Markkleeberg - Der Portugiese Nuno Lourenço ist am 4. Juli 1998, seinem 49. Geburtstag, in Markkleeberg-Gaschwitz von Rechtsextremisten verprügelt worden. Er starb an den Folgen. Jetzt haben Unbekannte eine Gedenktafel am Bahnhof in Gaschwitz angebracht.

Unbekannte brachten eine Gedenktafel am Bahnhof in Gaschwitz an.
Unbekannte brachten eine Gedenktafel am Bahnhof in Gaschwitz an.  © presse-kollektiv_04277

Die deutsche Nationalmannschaft hatte während der Fußball-Weltmeisterschaft gegen Kroatien verloren. 

Nach Informationen der "Amadeu Antonio Stiftung" zogen daraufhin mehrere junge Männer los, um ihre Wut an Ausländern auszulassen.

Sie trafen auf den Zimmermann Nuno Lourenço. Unter anderem sollen die Angreifer mit Stahlkappenschuhen gegen seinen Kopf getreten haben.

Am 29. Dezember 1998 starb Nuno Lourenço in Portugal an den Folgen seiner Verletzungen. 

Der Haupttäter wird vom Landgericht Leipzig zu vier Jahren Gefängnis verurteilt, die Mitangeklagten bekommen Bewährungsstrafen.
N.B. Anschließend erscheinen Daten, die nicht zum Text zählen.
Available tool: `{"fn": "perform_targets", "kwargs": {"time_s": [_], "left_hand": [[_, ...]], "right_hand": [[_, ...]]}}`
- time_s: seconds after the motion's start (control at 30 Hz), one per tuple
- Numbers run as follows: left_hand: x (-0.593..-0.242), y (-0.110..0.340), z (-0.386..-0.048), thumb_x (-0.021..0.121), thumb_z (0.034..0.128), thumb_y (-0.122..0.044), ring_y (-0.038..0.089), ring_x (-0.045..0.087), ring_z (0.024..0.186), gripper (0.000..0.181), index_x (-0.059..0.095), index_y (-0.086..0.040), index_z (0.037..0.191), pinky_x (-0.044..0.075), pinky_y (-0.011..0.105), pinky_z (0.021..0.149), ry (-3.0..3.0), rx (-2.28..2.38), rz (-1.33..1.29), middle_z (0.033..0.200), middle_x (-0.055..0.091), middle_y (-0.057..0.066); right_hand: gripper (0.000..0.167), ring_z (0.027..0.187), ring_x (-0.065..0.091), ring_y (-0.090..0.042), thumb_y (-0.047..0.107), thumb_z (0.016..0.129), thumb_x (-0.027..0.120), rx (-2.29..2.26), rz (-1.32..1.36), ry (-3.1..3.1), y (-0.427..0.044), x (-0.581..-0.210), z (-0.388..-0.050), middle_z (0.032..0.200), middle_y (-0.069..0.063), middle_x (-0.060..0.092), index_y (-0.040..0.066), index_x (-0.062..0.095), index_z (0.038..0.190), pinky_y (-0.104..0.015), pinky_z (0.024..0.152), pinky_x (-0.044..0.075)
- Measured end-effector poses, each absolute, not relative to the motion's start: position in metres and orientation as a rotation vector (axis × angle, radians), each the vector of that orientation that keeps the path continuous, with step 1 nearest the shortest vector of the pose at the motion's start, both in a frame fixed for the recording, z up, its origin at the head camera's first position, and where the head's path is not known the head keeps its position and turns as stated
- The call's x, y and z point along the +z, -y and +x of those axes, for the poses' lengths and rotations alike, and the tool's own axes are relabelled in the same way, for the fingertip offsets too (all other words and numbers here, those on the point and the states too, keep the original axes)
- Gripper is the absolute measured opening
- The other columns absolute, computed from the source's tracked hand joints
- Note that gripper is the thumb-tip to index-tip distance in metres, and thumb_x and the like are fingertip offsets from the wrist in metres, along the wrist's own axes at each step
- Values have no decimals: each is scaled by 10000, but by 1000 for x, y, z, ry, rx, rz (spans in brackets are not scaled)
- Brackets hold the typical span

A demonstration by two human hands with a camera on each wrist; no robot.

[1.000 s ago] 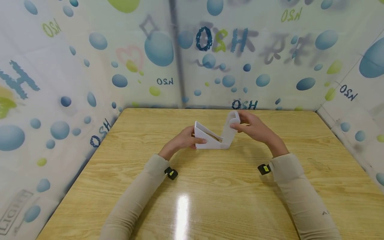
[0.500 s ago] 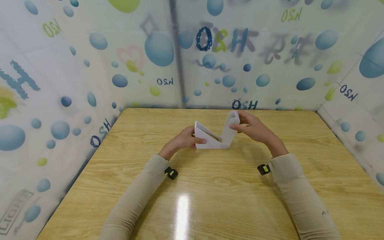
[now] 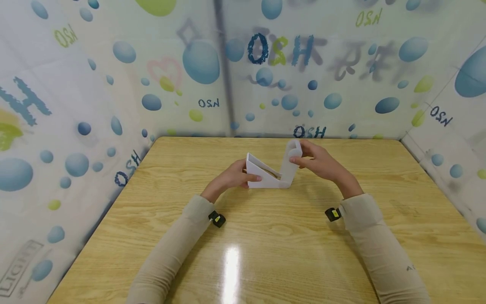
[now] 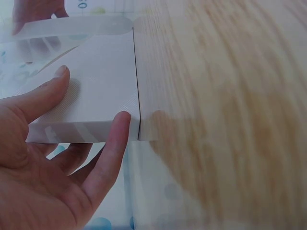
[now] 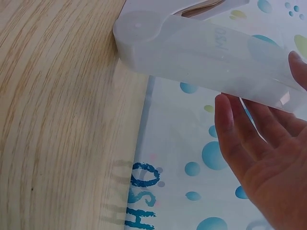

"Nuno Lourenço wird erst seit 2009 als Opfer rechter Gewalt von den staatlichen Stellen anerkannt. Warum dies mehr als zehn Jahre gedauert hat, ist nicht geklärt", erklären Unbekannte in einer Pressemitteilung. "Teile der damaligen Täter leben heute wieder ungestört in ihrer alten Nachbarschaft, auch in Gaschwitz."

Auch auf der linksradikalen Internet-Plattform "Indymedia" schreiben Unbekannte: "Nuno Lourenço soll nicht vergessen werden, daher haben wir eine Tafel am Bahnhof in Gaschwitz angebracht."